Activity
Among the lines below, return each one that contains the word "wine".

Given data: Begin

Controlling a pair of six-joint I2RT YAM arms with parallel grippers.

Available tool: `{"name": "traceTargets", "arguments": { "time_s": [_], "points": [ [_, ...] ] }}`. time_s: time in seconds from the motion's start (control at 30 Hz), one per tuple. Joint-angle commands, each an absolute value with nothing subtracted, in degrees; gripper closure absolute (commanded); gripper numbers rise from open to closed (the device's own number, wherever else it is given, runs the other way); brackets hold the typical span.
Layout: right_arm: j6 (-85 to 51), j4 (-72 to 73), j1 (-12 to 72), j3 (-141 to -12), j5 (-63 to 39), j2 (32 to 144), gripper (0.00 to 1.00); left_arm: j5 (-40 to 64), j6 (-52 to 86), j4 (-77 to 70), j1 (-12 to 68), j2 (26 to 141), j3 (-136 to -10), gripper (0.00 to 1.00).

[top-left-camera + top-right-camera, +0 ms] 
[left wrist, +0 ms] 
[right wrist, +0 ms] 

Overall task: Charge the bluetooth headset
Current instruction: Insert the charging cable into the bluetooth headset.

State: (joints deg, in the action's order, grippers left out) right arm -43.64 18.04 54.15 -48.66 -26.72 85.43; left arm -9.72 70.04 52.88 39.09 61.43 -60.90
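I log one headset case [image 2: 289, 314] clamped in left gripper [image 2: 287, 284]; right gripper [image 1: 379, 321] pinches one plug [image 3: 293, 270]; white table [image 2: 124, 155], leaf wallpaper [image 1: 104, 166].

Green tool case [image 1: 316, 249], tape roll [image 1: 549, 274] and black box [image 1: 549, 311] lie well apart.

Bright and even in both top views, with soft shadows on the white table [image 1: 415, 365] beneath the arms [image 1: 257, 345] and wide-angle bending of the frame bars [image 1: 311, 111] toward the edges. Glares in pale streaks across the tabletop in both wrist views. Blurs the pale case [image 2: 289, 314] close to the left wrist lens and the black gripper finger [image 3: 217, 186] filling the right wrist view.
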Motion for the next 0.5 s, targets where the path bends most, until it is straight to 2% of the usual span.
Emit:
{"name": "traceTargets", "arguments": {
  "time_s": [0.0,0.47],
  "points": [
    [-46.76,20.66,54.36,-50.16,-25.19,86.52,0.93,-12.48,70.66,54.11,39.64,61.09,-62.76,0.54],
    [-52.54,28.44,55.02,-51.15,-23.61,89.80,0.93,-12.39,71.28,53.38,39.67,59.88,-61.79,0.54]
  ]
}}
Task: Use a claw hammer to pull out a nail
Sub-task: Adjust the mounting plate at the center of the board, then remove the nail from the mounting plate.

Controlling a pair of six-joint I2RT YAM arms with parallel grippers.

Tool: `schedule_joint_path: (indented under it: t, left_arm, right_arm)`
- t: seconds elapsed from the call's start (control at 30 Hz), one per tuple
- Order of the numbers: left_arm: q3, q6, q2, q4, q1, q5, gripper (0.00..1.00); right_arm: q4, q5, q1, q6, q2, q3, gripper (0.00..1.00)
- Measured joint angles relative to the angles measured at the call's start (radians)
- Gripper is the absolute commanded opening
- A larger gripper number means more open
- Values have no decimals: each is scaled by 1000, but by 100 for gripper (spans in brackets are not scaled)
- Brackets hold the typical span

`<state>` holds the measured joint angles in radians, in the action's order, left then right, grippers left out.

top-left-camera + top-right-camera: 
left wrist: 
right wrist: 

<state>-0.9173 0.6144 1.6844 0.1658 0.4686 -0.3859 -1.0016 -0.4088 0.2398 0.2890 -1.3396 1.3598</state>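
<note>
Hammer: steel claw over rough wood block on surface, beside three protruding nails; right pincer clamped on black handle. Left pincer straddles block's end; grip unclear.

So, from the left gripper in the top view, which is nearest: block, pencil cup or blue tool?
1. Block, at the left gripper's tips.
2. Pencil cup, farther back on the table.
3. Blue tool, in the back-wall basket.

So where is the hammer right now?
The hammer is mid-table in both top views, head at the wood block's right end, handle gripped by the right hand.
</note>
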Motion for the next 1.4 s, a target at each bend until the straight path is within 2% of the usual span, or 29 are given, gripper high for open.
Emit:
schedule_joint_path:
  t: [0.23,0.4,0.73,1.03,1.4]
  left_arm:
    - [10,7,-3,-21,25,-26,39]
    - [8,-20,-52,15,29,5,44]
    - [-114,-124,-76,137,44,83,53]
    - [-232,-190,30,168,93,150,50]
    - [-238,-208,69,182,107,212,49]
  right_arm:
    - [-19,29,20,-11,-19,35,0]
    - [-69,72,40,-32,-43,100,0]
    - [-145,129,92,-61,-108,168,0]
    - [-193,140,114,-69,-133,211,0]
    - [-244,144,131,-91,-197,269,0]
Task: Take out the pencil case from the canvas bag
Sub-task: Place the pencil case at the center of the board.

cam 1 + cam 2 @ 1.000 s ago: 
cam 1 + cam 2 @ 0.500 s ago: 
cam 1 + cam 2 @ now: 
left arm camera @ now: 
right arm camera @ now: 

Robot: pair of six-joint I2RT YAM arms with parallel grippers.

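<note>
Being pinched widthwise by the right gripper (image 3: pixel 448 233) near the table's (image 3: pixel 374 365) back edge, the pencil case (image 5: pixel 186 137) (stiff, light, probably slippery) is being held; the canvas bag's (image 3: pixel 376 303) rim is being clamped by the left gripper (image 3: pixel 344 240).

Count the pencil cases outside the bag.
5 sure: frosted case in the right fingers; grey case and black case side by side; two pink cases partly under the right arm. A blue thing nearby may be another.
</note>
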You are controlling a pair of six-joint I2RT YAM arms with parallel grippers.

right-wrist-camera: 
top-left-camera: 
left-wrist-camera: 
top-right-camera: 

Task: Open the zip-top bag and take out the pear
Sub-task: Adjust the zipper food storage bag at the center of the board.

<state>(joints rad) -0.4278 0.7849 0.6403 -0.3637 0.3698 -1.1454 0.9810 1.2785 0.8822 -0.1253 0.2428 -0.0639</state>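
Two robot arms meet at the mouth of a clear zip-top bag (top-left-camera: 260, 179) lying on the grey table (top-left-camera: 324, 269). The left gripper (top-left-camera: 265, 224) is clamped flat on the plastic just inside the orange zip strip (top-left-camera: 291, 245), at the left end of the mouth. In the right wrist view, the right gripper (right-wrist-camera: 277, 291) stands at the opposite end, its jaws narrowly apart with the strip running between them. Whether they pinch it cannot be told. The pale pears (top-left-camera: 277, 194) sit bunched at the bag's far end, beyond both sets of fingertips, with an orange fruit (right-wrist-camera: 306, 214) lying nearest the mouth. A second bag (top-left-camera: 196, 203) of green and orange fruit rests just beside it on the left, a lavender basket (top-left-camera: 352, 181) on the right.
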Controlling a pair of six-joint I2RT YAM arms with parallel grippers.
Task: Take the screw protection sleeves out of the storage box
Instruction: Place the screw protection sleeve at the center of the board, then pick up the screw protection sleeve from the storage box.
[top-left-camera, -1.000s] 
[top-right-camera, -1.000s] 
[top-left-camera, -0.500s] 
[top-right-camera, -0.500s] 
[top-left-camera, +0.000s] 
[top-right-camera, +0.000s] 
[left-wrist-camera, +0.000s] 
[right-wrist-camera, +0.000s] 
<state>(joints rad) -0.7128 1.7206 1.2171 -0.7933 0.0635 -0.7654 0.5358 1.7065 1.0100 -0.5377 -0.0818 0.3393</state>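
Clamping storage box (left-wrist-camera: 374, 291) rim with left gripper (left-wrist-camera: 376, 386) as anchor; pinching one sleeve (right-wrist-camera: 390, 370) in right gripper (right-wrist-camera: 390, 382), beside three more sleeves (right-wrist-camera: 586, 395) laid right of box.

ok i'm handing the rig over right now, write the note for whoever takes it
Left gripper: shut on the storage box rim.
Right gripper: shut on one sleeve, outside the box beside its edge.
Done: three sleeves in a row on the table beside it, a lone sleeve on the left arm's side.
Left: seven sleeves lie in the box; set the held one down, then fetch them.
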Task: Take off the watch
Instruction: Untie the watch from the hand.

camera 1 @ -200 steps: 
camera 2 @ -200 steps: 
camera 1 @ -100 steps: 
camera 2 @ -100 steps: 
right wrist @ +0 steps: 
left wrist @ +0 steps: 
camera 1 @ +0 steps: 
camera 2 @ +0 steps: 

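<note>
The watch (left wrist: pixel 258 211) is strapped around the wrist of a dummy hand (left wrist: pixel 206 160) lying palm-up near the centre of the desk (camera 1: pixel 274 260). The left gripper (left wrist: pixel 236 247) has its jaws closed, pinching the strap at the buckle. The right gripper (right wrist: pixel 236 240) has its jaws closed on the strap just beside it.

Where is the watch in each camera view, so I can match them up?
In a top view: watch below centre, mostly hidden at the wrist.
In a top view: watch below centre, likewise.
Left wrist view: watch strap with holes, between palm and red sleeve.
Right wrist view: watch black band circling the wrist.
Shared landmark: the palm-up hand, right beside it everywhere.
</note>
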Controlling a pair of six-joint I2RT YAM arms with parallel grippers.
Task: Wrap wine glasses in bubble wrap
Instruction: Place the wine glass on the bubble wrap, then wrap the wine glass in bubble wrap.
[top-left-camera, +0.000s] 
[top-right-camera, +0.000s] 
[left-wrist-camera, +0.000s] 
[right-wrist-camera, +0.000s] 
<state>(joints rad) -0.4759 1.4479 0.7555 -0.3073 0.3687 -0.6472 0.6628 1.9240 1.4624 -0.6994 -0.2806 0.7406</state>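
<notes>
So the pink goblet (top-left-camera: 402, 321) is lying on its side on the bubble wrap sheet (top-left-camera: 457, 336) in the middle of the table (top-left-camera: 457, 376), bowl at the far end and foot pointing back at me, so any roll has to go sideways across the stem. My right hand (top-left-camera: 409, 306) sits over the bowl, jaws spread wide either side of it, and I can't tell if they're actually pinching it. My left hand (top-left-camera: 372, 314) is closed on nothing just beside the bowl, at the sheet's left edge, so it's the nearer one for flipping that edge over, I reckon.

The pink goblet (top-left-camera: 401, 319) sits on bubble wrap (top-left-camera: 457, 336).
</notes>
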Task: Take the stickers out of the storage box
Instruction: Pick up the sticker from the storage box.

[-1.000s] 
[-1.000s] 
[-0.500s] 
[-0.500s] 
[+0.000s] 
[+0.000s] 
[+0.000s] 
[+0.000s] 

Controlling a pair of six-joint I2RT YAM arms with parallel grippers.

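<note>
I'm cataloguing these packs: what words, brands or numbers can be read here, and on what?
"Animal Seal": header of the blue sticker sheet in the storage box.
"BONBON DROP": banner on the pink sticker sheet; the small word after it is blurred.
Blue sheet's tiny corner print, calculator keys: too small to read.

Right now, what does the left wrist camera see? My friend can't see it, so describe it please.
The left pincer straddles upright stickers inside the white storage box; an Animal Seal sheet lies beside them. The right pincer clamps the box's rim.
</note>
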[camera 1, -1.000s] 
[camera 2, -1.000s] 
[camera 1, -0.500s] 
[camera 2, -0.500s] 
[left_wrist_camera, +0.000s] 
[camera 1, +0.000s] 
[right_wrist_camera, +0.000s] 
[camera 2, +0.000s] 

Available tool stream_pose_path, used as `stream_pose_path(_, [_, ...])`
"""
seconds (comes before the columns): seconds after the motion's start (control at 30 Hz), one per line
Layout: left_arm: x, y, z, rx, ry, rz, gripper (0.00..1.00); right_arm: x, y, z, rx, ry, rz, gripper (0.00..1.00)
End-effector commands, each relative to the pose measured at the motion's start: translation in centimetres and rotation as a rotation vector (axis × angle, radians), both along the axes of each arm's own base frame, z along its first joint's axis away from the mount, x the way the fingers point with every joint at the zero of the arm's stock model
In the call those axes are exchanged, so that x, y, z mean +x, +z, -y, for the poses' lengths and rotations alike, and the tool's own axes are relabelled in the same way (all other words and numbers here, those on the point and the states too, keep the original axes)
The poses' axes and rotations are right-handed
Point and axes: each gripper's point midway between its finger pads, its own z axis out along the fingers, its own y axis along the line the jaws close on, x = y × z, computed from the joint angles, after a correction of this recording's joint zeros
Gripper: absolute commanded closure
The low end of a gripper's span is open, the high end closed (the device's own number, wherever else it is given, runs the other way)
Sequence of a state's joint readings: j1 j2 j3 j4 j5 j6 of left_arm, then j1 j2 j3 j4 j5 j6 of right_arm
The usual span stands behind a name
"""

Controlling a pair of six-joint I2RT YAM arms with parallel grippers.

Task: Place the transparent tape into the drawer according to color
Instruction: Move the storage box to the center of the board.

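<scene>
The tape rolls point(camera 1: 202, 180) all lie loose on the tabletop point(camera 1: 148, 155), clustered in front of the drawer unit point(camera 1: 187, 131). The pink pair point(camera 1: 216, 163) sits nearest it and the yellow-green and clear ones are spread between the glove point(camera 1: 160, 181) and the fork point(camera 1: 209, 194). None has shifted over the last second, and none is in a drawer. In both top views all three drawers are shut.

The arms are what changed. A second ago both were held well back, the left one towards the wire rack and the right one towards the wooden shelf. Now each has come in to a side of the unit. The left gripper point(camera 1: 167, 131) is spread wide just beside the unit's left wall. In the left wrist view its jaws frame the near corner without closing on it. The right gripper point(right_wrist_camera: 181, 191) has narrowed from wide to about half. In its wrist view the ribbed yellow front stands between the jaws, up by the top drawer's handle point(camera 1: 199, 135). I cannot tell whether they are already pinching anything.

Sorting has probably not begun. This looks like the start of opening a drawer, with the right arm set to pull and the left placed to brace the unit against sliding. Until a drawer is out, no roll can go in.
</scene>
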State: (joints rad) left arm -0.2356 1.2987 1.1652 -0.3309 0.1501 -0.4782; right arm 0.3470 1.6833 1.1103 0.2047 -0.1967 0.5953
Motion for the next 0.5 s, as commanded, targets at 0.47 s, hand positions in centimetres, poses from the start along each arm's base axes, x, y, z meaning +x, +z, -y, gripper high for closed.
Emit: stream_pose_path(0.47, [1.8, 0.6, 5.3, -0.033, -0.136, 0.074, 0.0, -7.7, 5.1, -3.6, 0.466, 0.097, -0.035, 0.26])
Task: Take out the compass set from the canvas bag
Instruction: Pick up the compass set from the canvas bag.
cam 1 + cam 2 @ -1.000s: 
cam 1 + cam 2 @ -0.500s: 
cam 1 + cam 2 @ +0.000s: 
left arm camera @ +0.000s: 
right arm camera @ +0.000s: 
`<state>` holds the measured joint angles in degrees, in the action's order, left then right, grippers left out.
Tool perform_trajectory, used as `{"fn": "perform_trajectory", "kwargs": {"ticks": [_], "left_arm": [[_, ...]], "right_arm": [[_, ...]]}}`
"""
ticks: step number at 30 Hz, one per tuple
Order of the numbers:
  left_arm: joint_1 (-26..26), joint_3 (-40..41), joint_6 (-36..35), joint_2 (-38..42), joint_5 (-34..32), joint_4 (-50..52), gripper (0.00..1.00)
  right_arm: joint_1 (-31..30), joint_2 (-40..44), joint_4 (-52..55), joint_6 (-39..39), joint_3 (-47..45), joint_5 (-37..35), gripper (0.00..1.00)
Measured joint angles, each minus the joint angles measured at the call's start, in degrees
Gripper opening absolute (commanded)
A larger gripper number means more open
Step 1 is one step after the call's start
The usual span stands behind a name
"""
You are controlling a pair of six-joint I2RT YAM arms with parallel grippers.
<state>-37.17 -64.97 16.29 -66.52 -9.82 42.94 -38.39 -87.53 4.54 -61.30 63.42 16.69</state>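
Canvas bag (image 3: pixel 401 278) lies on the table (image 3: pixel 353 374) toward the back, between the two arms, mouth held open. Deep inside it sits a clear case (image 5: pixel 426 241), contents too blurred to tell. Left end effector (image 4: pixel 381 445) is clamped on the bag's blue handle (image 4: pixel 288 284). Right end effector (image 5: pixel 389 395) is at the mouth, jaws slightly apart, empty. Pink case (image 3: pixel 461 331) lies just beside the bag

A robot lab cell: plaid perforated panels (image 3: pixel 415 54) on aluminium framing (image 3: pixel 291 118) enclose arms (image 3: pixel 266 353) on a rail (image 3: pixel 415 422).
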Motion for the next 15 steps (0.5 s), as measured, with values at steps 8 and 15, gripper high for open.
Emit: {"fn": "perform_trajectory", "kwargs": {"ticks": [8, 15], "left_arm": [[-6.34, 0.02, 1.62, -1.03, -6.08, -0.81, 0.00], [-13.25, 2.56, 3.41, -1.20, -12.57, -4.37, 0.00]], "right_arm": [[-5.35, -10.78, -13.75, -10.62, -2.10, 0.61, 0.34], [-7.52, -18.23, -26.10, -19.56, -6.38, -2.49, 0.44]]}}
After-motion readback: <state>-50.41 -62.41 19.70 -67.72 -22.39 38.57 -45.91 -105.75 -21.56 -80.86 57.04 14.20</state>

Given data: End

Solution to the problem
Task: Wrap wine glasses in bubble wrap
Instruction: Place the wine glass on the bubble wrap, then wrap the wine glass in bubble wrap.

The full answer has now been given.